Moving a single email resets the entire list view and filter state, making sorting painful enough that I resort to using email clients instead.

Customization and features

Only a limited set of serious icons are available, with no option to mock groups that have dedicated directories with custom ones. A real pity with many groups having a long presence in the fast-paced world of competitive ridiculousness.

A translate button integrated with clear API calls for translation, whatever you’ll be using, would be straightforward to implement, but isn’t present yet.

These aren’t deal-breakers for a webmail client that’s still evolving, but they’re quality-of-life improvements that would make Bulwark a very nice client and I hope to see them available soon.

Bulwark’s April security advisories for the early deployments read like a dispatch from the front lines.

• Version 1.4.10 patched an authentication bypass where verifyIdentity() returned true when no session cookies were present (GHSA-4356-876g-rfmh).
• Version 1.4.11 followed with a Content-Security-Policy header that had been standing in report-only mode rather than enforcing (GHSA-6q52-98cr-qx65), an S/MIME verifier that accepted self-signed certificates as valid (GHSA-v6w6-338p-p256), and a getClientIP() function that trusted the leftmost X-Forwarded-For entry, allowing attackers to bypass rate limiting and forge their own audit-log IPs (GHSA-7pj2-232x-6698).

Version 1.4.12 appears clean.
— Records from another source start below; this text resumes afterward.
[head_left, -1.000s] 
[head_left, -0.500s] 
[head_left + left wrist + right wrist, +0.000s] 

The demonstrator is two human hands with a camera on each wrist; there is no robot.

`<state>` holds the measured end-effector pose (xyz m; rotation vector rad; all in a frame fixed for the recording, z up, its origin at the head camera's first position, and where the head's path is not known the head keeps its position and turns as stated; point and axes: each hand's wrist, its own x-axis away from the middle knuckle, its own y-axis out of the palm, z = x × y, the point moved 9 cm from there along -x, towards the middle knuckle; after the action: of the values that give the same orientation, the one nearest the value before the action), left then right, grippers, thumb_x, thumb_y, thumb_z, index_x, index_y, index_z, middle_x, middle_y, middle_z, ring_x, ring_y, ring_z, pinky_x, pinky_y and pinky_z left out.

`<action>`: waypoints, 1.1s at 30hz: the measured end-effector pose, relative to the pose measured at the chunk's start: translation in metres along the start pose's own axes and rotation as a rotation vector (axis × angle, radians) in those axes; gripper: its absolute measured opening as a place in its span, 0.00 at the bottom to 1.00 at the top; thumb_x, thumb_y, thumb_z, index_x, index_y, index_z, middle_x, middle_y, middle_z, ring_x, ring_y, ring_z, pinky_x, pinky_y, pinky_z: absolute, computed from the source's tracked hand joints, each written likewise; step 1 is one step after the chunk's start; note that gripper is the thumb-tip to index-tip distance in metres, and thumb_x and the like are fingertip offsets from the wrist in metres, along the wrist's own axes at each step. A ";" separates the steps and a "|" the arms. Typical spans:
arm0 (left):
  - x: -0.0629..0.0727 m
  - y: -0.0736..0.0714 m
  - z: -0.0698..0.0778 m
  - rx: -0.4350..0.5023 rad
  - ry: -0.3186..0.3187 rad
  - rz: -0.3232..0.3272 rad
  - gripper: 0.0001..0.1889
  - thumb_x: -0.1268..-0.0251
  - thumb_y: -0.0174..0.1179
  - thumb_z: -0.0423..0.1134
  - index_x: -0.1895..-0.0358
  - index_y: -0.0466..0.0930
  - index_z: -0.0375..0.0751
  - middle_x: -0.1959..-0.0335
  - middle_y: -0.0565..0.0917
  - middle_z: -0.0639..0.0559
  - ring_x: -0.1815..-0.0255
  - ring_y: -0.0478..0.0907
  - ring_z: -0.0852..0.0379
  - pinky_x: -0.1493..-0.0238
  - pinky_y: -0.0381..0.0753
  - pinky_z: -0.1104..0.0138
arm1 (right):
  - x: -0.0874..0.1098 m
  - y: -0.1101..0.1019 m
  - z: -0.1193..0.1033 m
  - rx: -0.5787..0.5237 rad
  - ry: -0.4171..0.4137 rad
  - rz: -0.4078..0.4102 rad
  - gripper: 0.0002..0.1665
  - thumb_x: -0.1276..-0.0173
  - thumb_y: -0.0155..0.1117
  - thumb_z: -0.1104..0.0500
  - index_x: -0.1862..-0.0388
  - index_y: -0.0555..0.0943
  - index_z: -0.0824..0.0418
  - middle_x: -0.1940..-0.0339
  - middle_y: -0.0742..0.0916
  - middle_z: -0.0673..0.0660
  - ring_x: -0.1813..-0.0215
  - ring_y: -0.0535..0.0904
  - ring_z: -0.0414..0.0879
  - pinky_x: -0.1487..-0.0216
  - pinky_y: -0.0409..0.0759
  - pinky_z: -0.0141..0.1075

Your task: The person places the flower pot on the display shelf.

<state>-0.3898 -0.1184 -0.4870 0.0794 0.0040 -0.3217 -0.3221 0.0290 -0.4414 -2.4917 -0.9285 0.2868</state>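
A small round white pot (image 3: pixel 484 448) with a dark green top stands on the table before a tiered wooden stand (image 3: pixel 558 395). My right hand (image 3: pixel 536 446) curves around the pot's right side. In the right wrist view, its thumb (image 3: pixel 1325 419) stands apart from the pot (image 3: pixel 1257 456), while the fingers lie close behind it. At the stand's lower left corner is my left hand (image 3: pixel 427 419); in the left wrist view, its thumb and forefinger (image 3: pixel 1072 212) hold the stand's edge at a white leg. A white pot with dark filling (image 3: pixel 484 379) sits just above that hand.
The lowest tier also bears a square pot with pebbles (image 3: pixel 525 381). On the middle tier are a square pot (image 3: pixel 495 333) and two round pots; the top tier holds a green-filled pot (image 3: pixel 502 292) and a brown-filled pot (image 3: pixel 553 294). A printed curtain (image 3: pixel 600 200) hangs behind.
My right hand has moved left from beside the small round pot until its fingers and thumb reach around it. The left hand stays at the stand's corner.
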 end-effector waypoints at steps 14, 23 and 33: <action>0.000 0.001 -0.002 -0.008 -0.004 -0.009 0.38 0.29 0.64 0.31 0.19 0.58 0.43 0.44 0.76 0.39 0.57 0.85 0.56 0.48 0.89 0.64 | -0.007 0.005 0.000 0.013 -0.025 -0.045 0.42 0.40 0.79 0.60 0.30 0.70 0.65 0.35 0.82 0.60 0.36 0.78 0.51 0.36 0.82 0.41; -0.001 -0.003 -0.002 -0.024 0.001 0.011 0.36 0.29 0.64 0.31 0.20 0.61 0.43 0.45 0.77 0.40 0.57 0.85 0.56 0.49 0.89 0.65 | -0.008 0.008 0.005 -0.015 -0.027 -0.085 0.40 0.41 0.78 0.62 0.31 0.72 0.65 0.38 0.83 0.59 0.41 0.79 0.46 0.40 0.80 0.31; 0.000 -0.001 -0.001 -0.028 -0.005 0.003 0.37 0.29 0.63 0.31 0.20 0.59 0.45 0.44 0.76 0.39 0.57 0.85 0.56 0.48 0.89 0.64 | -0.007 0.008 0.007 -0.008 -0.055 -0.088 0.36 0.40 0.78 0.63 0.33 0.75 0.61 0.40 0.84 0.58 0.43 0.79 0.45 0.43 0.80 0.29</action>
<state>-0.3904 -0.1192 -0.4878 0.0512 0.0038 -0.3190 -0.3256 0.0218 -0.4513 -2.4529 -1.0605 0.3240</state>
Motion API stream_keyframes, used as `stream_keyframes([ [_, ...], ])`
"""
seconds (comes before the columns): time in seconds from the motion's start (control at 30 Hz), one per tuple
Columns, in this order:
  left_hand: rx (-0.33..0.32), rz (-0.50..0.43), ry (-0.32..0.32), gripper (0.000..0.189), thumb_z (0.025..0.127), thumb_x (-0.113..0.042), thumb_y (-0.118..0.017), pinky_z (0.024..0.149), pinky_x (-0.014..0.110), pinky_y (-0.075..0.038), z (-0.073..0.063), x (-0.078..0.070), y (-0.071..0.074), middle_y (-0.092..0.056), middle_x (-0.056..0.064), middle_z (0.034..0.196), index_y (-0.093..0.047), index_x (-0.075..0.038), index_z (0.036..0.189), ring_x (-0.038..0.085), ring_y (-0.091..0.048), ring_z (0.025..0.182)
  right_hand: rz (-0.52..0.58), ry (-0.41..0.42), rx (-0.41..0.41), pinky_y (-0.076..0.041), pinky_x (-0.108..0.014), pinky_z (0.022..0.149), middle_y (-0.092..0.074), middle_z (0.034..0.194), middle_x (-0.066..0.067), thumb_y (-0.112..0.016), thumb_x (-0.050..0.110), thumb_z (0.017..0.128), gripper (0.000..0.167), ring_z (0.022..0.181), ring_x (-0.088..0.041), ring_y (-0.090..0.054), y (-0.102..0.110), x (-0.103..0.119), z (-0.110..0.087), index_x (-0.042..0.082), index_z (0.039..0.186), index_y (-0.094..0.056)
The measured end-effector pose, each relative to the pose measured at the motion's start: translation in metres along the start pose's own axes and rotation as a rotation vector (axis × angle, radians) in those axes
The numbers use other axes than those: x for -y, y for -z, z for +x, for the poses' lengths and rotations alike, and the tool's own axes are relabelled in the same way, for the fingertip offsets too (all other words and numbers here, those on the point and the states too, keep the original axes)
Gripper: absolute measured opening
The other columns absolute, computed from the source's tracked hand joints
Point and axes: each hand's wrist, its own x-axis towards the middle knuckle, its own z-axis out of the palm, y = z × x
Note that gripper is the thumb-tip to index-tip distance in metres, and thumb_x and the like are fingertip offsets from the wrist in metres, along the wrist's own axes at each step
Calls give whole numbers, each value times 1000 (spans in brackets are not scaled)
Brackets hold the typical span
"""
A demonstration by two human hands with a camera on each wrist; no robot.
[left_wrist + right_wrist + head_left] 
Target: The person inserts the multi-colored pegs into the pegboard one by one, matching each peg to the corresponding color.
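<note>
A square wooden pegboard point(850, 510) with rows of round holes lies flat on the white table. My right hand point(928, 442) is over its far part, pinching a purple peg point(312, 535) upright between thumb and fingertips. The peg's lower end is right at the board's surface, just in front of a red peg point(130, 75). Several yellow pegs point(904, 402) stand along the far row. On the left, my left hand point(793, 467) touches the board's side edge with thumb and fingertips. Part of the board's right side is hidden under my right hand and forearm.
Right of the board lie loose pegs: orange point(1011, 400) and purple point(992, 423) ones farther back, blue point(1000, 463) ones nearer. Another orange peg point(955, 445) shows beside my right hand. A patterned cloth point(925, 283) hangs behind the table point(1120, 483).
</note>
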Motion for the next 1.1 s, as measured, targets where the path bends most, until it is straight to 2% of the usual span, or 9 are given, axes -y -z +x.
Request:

I say “appears” not to cast doubt, but because all versions appear clean until they don’t.

This is simply the geography of early software: you ship, you learn, you discover that your trust model was slightly more optimistic than reality. I have shipped worse (and I’m pretty sure someone still remembers me for it). As someone who just installed the thing, I expect to learn from reading their code. There is no shame in it, only commits.

Future plans

I keep thinking about how I can improve my NixOS setup and what I can do with it.

When I think I have enough to write in terms of configuration, I’ll be sure to share mine, including the scripts I’m personally using.

Until then, I suggest using the official documentation as a reference.

Conclusion

The configuration mismatch between Stalwart’s hybrid model and NixOS’s immutable store requires careful navigation, and Bulwark’s webmail interface remains a work in progress.

The core promise holds: JMAP’s clean API enables automation that was previously cumbersome, and Stalwart itself delivers the reliability that lets you focus on what to do with email rather than how to maintain the server.

The issues I have mentioned are growing pains, not fundamental flaws; they are the kind you expect.